> Task description: From first line to last, retype the data exactly.

> Input data:
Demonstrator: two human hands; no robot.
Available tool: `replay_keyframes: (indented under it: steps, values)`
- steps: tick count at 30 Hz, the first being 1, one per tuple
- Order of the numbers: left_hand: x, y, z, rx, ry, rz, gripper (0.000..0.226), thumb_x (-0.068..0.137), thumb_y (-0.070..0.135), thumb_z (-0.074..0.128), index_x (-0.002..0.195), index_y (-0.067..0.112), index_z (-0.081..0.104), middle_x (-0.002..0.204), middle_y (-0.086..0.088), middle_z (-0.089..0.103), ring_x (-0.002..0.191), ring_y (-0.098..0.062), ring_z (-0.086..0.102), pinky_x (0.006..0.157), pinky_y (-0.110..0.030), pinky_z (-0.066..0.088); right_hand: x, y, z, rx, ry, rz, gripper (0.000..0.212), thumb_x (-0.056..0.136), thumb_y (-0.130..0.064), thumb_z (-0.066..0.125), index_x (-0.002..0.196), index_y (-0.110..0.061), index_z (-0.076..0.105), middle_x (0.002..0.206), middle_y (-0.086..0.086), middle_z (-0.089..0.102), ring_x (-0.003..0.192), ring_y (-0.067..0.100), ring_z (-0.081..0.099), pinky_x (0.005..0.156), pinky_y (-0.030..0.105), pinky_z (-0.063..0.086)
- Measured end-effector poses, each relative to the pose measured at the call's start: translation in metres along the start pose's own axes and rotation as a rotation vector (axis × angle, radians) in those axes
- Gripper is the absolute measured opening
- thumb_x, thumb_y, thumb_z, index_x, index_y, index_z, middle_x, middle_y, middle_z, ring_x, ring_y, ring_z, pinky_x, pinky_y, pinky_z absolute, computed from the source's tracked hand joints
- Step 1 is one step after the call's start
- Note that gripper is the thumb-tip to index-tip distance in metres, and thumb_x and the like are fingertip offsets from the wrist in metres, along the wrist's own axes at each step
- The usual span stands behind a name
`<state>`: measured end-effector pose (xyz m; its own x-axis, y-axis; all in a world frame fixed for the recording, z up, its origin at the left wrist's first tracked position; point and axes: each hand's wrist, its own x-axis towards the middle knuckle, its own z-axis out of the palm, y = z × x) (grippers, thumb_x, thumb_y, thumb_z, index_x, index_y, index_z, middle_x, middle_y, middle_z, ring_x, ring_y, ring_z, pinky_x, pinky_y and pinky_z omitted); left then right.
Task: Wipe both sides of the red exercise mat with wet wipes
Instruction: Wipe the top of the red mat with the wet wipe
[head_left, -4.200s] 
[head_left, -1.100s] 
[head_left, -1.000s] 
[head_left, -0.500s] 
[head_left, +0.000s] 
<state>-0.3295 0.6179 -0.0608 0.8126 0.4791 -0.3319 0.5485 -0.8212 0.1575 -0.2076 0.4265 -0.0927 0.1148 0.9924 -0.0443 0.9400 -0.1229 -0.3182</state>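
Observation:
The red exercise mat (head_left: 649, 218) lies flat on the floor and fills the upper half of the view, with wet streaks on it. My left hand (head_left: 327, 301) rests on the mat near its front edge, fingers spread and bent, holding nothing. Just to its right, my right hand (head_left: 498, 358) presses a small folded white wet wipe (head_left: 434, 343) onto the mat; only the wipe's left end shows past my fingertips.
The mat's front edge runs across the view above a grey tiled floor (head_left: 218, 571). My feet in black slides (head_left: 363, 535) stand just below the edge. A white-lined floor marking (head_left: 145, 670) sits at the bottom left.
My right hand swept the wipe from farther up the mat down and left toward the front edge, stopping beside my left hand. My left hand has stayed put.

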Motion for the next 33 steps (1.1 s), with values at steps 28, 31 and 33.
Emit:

> Problem solution:
Demonstrator: two human hands; no robot.
Available tool: `replay_keyframes: (indented under it: steps, values)`
- steps: tick count at 30 Hz, the first being 1, one per tuple
- Order of the numbers: left_hand: x, y, z, rx, ry, rz, gripper (0.000..0.226), thumb_x (-0.068..0.137), thumb_y (-0.070..0.135), thumb_z (-0.074..0.128), index_x (-0.002..0.195), index_y (-0.067..0.112), index_z (-0.081..0.104), middle_x (-0.002..0.204), middle_y (-0.086..0.088), middle_z (-0.089..0.103), ring_x (-0.002..0.191), ring_y (-0.098..0.062), ring_z (-0.086..0.102), pinky_x (0.006..0.157), pinky_y (-0.110..0.030), pinky_z (-0.066..0.088); right_hand: x, y, z, rx, ry, rz, gripper (0.000..0.212), thumb_x (-0.056..0.136), thumb_y (-0.130..0.064), thumb_z (-0.066..0.125), index_x (-0.002..0.196), index_y (-0.110..0.061), index_z (-0.076..0.105), middle_x (0.002..0.206), middle_y (-0.086..0.086), middle_z (-0.089..0.102), ring_x (-0.003..0.192), ring_y (-0.067..0.100), ring_z (-0.081..0.099), pinky_x (0.005..0.156), pinky_y (-0.030..0.105), pinky_z (-0.063..0.086)
- Measured end-effector poses, each relative to the pose measured at the call's start: translation in metres along the start pose's own axes and rotation as a rotation vector (axis × angle, radians) in those axes
- Gripper is the absolute measured opening
- thumb_x, thumb_y, thumb_z, index_x, index_y, index_z, middle_x, middle_y, middle_z, ring_x, ring_y, ring_z, pinky_x, pinky_y, pinky_z absolute, computed from the source's tracked hand joints
- Step 1 is one step after the call's start
- Note that gripper is the thumb-tip to index-tip distance in metres, and thumb_x and the like are fingertip offsets from the wrist in metres, along the wrist's own axes at each step
- The usual span stands behind a name
`<state>`: measured end-effector pose (xyz m; its own x-axis, y-axis; all in a world frame fixed for the recording, z up, its origin at the left wrist's first tracked position; point and axes: each hand's wrist, its own x-axis towards the middle knuckle, its own z-axis out of the palm, y = z × x) (grippers, thumb_x, thumb_y, thumb_z, index_x, index_y, index_z, middle_x, middle_y, middle_z, ring_x, ring_y, ring_z, pinky_x, pinky_y and pinky_z omitted); left then right.
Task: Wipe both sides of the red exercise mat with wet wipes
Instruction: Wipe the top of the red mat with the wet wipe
[head_left, -4.200s] 
[head_left, -1.100s] 
[head_left, -1.000s] 
[head_left, -0.500s] 
[head_left, +0.000s] 
<state>-0.3295 0.6179 -0.0608 0.8126 0.4791 -0.3319 0.5485 -0.8212 0.1575 -0.2076 0.4265 -0.0927 0.1148 0.9924 -0.0443 0.9400 -0.1229 -0.3182</state>
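Observation:
The red exercise mat (head_left: 649, 218) lies flat on the floor and fills the upper half of the view, with wet streaks on it. My left hand (head_left: 327, 301) rests on the mat near its front edge, fingers spread and bent, holding nothing. Just to its right, my right hand (head_left: 498, 358) presses a small folded white wet wipe (head_left: 434, 343) onto the mat; only the wipe's left end shows past my fingertips.
The mat's front edge runs across the view above a grey tiled floor (head_left: 218, 571). My feet in black slides (head_left: 363, 535) stand just below the edge. A white-lined floor marking (head_left: 145, 670) sits at the bottom left.
My right hand swept the wipe from farther up the mat down and left toward the front edge, stopping beside my left hand. My left hand has stayed put.
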
Motion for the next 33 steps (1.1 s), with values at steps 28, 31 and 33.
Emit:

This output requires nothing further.